Ensaio de captação de aminoácidos radiomarcados para quantificar a captação celular de aminoácidos

Os transportadores de aminoácidos são proteínas ligadas à membrana que medeiam a transferência de aminoácidos através das membranas celulares, regulando os processos celulares vitais.

Para estudar a absorção de aminoácidos in vitro, faça uma cultura de células estromais derivadas da medula óssea de camundongos. Aspire o meio de crescimento. Adicione um tampão pré-aquecido suplementado com glutamina - um aminoácido - marcado com hidrogênio radioativo. Incube pela duração necessária.

O tampão pré-aquecido fornece temperatura fisiológica e um pH apropriado necessário para a absorção celular de glutamina. Os transportadores de glutamina consistem em domínios de transporte - responsáveis pela translocação do substrato via co-transporte acoplado a íons de sódio - e domínios de andaime ancorados na membrana.

O domínio de transporte se liga à glutamina radiomarcada junto com os íons de sódio do tampão. Ao se ligar, ele libera as moléculas no citoplasma. Simultaneamente, o domínio de transporte transloca íons de sódio intracelulares e aminoácidos neutros para fora da célula, resultando em homeostase celular.

Lave as células com tampão gelado, encerrando a reação e removendo qualquer glutamina extracelular radiomarcada. Adicione uma solução detergente. O detergente lisa as células, causando a liberação de glutamina intracelular radiomarcada.

Centrifugar o lisado. Adicione o sobrenadante contendo glutamina em um frasco com um coquetel de cintilação e coloque o frasco dentro de um balcão de cintilação.

As moléculas de glutamina radiomarcadas emitem partículas beta de alta energia. Os cintiladores do coquetel absorvem as partículas e emitem pulsos de luz que são detectados pelo contador de cintilação.

Meça a radioatividade para estimar a captação celular de glutamina.

Para iniciar o ensaio de captação de aminoácidos, coloque 5 x 10⁴ células ST2, em cada poço de uma placa de cultura de tecidos de 12 poços em meio alfa-MEM suplementado com FBS, penicilina e estreptomicina. Plaquear poços extras de células para quantificar o número de células por condição para as normalizações.

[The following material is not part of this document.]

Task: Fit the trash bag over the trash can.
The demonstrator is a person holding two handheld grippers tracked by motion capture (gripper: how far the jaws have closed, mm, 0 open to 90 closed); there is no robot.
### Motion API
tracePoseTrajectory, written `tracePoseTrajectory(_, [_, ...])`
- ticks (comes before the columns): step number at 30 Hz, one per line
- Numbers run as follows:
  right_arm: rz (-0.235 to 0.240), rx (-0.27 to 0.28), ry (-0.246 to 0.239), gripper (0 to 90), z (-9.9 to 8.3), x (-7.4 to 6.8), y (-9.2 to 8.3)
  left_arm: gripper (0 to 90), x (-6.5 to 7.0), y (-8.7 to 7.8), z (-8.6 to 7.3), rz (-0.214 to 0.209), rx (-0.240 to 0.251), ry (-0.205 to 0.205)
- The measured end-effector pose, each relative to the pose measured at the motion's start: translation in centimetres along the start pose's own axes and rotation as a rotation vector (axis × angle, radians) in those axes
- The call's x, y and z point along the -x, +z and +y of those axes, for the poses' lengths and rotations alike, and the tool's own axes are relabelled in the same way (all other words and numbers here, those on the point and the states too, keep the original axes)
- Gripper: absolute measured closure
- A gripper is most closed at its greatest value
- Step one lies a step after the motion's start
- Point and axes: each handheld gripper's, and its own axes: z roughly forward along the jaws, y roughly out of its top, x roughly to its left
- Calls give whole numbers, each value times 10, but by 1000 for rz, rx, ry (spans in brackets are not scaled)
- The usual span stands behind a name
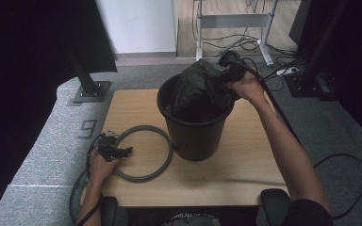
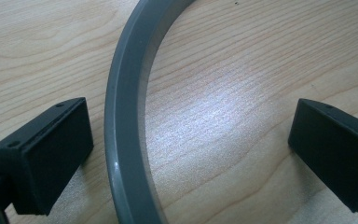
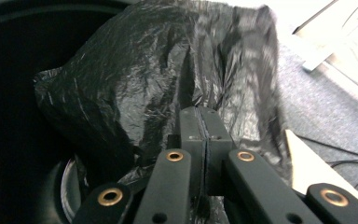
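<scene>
1. High view: my right gripper (image 1: 227, 70) is up at the far right rim of the black bin (image 1: 195, 126), which stands in the middle of the wooden table (image 1: 245, 165). A black bin bag (image 1: 199, 89) bulges out of the bin's mouth, and my right jaws sit at the bag's right edge. My left gripper (image 1: 118, 151) rests low on the table at the near left, right at the grey ring (image 1: 143, 153) that lies flat beside the bin.

2. Left gripper view: my left jaws stand wide apart. The grey ring (image 2: 126, 121) curves up between them, close to the left-hand pad and well clear of the other one. Neither pad touches it, so nothing is held here.

3. Right gripper view: my right jaws are pressed together, and a fold of the bin bag (image 3: 168, 93) is pinched between the pads. The bag rises ahead of and above the jaws, and the dark hollow of the bin (image 3: 14, 116) lies to the left of it.

4. My judgement: the coming move turns on the bag's edge lying outward of the bin's rim. My right hand holds it, so it should draw the film over the rim; the ring, nearer my left hand, waits.
</scene>
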Motion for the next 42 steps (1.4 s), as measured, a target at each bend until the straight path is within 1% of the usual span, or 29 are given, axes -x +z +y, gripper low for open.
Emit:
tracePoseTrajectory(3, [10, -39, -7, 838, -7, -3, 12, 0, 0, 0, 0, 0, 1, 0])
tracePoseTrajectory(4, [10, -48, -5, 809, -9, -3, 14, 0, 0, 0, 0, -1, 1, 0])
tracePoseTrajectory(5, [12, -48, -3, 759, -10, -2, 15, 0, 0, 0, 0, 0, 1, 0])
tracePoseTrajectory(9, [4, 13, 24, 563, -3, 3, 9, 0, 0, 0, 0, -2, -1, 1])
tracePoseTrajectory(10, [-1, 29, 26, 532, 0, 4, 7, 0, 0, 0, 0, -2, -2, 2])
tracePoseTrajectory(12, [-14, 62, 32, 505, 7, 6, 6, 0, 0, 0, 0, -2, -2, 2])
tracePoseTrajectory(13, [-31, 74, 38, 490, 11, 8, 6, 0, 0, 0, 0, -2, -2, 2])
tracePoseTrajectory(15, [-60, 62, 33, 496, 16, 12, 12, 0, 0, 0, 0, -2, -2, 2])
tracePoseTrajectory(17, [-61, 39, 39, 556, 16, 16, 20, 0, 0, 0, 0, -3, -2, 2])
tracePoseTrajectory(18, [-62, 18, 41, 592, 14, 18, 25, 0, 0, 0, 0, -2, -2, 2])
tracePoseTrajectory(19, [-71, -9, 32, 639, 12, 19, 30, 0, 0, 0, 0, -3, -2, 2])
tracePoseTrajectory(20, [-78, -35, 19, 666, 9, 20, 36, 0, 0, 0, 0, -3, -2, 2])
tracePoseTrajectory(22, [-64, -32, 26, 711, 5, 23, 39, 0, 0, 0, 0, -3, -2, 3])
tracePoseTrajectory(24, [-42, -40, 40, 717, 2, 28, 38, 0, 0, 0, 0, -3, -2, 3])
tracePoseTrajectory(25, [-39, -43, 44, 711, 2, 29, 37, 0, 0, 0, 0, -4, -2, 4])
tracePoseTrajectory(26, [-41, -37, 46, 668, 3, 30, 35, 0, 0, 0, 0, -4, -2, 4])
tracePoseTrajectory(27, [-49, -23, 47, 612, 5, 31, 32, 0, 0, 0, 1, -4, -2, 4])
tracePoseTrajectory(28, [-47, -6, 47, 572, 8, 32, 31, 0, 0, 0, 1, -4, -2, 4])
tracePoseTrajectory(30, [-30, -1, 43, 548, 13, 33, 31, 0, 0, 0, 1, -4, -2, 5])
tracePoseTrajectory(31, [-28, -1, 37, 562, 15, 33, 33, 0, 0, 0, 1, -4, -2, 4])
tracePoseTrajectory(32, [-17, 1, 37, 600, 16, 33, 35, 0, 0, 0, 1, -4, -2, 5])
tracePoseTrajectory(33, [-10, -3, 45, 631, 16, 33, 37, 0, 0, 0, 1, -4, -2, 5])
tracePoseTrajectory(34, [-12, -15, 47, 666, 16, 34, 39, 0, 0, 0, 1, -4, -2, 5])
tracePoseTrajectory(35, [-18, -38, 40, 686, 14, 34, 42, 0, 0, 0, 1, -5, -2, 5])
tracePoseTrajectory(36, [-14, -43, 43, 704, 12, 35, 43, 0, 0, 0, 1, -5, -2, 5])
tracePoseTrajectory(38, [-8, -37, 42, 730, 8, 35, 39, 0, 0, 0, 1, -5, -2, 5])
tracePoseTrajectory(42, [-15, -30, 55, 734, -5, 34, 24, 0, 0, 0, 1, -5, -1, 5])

Em seguida, incube as células em uma incubadora de cultura de células umidificada a 37 graus Celsius com 5% de dióxido de carbono por dois a três dias até confluir. Após a incubação, aspire o meio e lave as células duas vezes com um mililitro de PBS a pH 7,4. Em seguida, aspire o PBS antes de lavar as células uma vez, com um mililitro de Krebs Ringers HEPES ou KRH.

Incubar as células com 0,5 mililitros de KRH recém-preparado contendo quatro microcuries por mililitro de meio de trabalho L-[3,4-3 H]-Glutamina por cinco minutos. Após a incubação, colete o meio radioativo para dispensar no recipiente de resíduos líquidos. Em seguida, lave as células três vezes com KRH gelado para encerrar a reação.

Em seguida, adicione um mililitro de dodecil sulfato de sódio a 1% em cada poço e triture a mistura 10 vezes para lisar e homogeneizar as células. Em seguida, transfira os lisados celulares para um tubo de 1,5 mililitro e clareie o lisado centrifugando a uma velocidade mínima de 10.000 g por 10 minutos.

Transfira o sobrenadante para um frasco de cintilação, contendo oito mililitros da solução de cintilação, e leia a radioatividade em contagens por minuto usando um contador de cintilação.

A partir das placas não radioativas restantes das células, tripsinize, ressuspenda e conte as células para estimar o número de células nas culturas radioativas lisadas. Usando um hemocitômetro, conte o número de células por poço não radioativo para cada condição experimental.